Problem to work on: Every line of the material is to be set down again without any change.

---------- Material provided ----------

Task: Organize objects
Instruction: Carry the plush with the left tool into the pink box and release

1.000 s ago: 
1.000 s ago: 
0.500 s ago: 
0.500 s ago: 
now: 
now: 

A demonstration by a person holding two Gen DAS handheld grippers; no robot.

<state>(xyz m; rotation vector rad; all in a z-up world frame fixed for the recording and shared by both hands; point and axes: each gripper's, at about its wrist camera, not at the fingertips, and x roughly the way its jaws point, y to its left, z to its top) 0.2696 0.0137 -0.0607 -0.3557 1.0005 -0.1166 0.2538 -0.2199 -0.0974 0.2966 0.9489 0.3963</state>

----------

Output:
Task: Organize objects
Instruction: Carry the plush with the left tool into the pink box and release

1.000 s ago: 
1.000 s ago: 
0.500 s ago: 
0.500 s ago: 
now: 
now: 

A demonstration by a person holding two Gen DAS handheld grippers; no robot.

<state>(xyz m; rotation vector rad; all in a z-up world frame fixed for the recording and shared by both hands; point and axes: each gripper's, at about its wrist camera, not at the fingertips, and x roughly the way its jaws point, y to its left, z to its top) 0.2696 0.0137 -0.0607 -0.3557 1.0005 -0.1166 0.2538 -0.2199 -0.0974 0.2966 0.9489 0.3963</state>

No further output remains.